ObjectCounter(**kwargs)

Bases: BaseSolution

A class to manage the counting of objects in a real-time video stream based on their tracks.

This class extends the BaseSolution class and provides functionality for counting objects moving in and out of a specified region in a video stream. It supports both polygonal and linear regions for counting.

Attributes:

Name Type Description
in_count int

Counter for objects moving inward.

out_count int

Counter for objects moving outward.

counted_ids List[int]

List of IDs of objects that have been counted.

classwise_counts Dict[str, Dict[str, int]]

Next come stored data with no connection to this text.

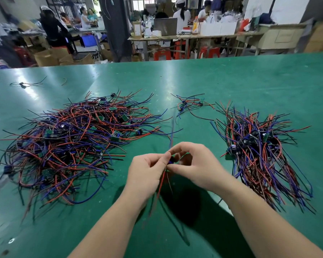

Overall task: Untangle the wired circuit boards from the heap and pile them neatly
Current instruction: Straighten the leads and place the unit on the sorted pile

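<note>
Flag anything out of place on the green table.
Two strays: a small clump of red, blue and black wired circuit boards lies apart, beyond the gap between the tangled left heap and the straighter right pile; a lone black-wired part sits far left. The left hand and right hand pinch one wired board.

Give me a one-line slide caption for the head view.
Mid-sort: left hand and right hand pinch one wired board between tangled heap and neater pile on green table.
</note>
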The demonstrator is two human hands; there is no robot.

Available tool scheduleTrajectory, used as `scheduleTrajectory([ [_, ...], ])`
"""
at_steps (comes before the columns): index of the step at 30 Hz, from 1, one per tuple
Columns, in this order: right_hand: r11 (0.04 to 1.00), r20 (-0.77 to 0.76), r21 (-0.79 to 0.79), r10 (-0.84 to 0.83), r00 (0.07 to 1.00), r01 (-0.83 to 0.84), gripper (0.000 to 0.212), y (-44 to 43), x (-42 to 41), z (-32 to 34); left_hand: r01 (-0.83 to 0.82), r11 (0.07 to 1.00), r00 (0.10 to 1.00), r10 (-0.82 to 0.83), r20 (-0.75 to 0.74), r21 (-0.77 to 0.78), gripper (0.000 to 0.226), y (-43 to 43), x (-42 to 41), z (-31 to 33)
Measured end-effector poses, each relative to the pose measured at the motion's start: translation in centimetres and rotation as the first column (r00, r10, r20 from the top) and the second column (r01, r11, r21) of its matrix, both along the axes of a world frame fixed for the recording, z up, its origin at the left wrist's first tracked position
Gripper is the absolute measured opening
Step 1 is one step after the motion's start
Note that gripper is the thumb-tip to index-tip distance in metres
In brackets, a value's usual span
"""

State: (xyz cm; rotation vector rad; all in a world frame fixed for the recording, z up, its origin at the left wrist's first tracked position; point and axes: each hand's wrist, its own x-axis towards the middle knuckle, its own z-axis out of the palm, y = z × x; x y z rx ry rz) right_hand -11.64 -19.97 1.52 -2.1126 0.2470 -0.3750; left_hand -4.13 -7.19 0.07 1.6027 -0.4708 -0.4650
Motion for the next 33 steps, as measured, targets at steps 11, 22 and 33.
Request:
scheduleTrajectory([
  [11, 0.871, 0.024, -0.113, -0.478, 0.878, 0.477, 0.028, -6.4, -2.5, 2.4, -0.500, 0.692, 0.691, -0.044, 0.721, 0.521, 0.039, 1.2, 2.6, -1.1],
  [22, 0.671, 0.165, -0.426, -0.602, 0.782, 0.607, 0.016, -7.1, -3.1, 2.7, -0.554, 0.502, 0.755, -0.034, 0.655, 0.664, 0.037, 3.2, 5.9, -1.3],
  [33, 0.999, -0.233, -0.016, 0.027, 0.972, -0.032, 0.054, 0.0, 0.1, -0.3, -0.192, 0.981, 0.571, 0.142, 0.809, -0.037, 0.021, 1.4, 1.2, 1.2],
])
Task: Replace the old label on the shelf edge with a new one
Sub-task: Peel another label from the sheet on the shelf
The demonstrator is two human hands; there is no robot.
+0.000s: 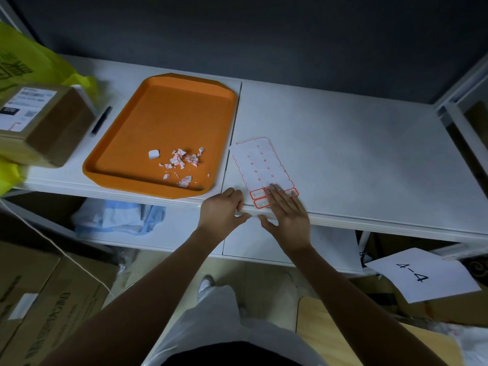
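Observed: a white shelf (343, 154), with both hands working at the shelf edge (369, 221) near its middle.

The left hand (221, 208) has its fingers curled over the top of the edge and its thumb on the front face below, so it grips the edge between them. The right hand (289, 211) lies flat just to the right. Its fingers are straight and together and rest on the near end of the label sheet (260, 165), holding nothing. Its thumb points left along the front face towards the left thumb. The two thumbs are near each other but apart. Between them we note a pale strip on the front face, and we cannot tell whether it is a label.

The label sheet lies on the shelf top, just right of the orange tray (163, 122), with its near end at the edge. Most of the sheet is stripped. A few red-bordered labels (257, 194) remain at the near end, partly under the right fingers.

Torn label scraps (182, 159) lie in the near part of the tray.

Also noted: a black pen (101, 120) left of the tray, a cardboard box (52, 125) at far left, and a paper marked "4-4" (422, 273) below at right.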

Dictionary for counts, categorized by object class.

region_initialized bool

Flag indicating whether the counting region has been initialized.

show_in bool

Flag to control display of inward count.

show_out bool

Flag to control display of outward count.

Methods:

Name Description
count_objects

Counts objects within a polygonal or linear region.

store_classwise_counts

Initializes class-wise counts if not already present.

display_counts

Displays object counts on the frame.

process

Processes input data (frames or object tracks) and updates counts.

Examples:

>>> counter = ObjectCounter()
>>> frame = cv2.imread("frame.jpg")
>>> results = counter.process(frame)
>>> print(f"Inward count: {counter.in_count}, Outward count: {counter.out_count}")
Source code in ultralytics/solutions/object_counter.py
def __init__(self, **kwargs):
    """Initializes the ObjectCounter class for real-time object counting in video streams."""
    super().__init__(**kwargs)

    self.in_count = 0  # Counter for objects moving inward
    self.out_count = 0  # Counter for objects moving outward
    self.counted_ids = []  # List of IDs of objects that have been counted
    self.classwise_counts = {}  # Dictionary for counts, categorized by object class
    self.region_initialized = False  # Flag indicating whether the region has been initialized

    self.show_in = self.CFG["show_in"]
    self.show_out = self.CFG["show_out"]

count_objects

count_objects(current_centroid, track_id, prev_position, cls)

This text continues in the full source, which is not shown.